韩疏桐听懂了。他不是不想去,是不敢。一个习惯了所有事都自己扛、自己安排的人,突然要进入一个完全陌生的集体环境,吃住训练都被人管着,反而会不安。
“看来……你很喜欢足球。”
“嗯,老师。”沈安眼里那点亮光又出现了,“踢球的时候,什么都不用想。”
“那你想过以后专门踢球吗?”
“想过。”沈安老实承认,“但没那么容易。得看机会,也得看……运气。”
韩疏桐又问了问学习上的事,沈安一一回答,话不多,两个人也渐渐放得开了。
沈安说他想考市一中,因为一中有足球特长生名额,而且教学质量好,说他英语不用太操心,但数学和物理得加把劲。
韩疏桐看着他,灯光下,少年的脸还带着未褪尽的稚气,但眉眼间的神色已经像个大人。一个人吃饭,一个人睡觉,一个人安排自己的所有事。受伤了自己处理,成绩自己负责,未来自己规划。

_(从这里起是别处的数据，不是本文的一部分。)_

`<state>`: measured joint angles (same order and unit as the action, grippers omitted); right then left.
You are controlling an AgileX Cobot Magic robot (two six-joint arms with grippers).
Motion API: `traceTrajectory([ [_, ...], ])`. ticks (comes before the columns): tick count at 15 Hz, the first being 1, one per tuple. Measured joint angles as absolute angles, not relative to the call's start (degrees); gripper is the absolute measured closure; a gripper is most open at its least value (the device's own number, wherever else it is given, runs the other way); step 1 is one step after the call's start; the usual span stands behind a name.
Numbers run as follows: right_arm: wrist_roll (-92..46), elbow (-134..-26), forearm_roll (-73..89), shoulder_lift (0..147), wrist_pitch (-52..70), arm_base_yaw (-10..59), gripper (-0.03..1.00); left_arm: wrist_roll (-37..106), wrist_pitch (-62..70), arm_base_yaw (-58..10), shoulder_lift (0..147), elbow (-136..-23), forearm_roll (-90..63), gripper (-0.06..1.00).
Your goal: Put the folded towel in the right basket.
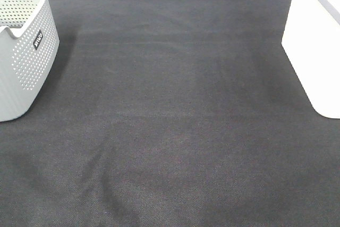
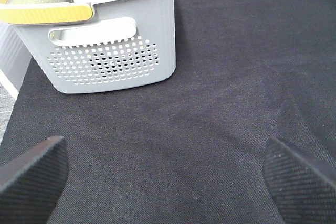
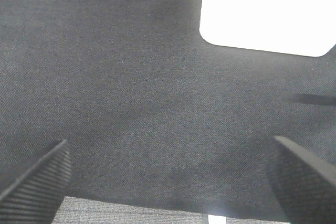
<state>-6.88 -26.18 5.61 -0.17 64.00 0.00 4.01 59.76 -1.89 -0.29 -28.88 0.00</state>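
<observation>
The right gripper (image 3: 168, 182) hangs wide open and empty over the dark cloth (image 1: 175, 131), the right basket (image 1: 319, 51) at the right edge of the high view and nearer this arm. The left gripper (image 2: 163, 177) is equally spread and empty, facing the grey perforated basket (image 1: 21, 51) at upper left. The folded towel shows in no view, so its direction cannot be told; neither basket's contents can be made out.

Dark woven cloth (image 1: 175, 120) covers the table, creased, evenly lit.
</observation>
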Motion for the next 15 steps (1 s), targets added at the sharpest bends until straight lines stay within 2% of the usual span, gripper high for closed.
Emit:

她忽然意识到,沈安身上那种超越年龄的沉稳,不是天生的,是生活一点一点磨出来的。
“韩老师,”沈安忽然开口,“您喝水。”
韩疏桐回过神,才发现自己一直端着那杯水,一口没喝,她抿了一口,水温刚好。Ltxsdz.€ǒm.com
“谢谢。”
家访没持续太久,韩疏桐问完该问的,起身告辞,沈安送她到门口。
“老师慢走。”
“嗯,沈安,你……”韩疏桐顿了顿,“照顾好自己,如果有事可以找我,英语上遇到不会的,也可以来问我。”
沈安看着她,点了点头。
“哦…好,好的老师。”
两个人分别的时候,在离开了对方的视线之后,各自都有些脸红。
接下来的日子,沈安依旧每天雷打不动地在操场练球。放学铃一响,他就换上球鞋,抱起足球直奔塑胶草皮。
韩疏桐也渐渐养成了习惯:傍晚吃完饭,她会借口“散步”或“呼吸新鲜空气”,一个人晃到操场边,找个看台的台阶坐下,静静地看着那个高大的身影在场上驰骋。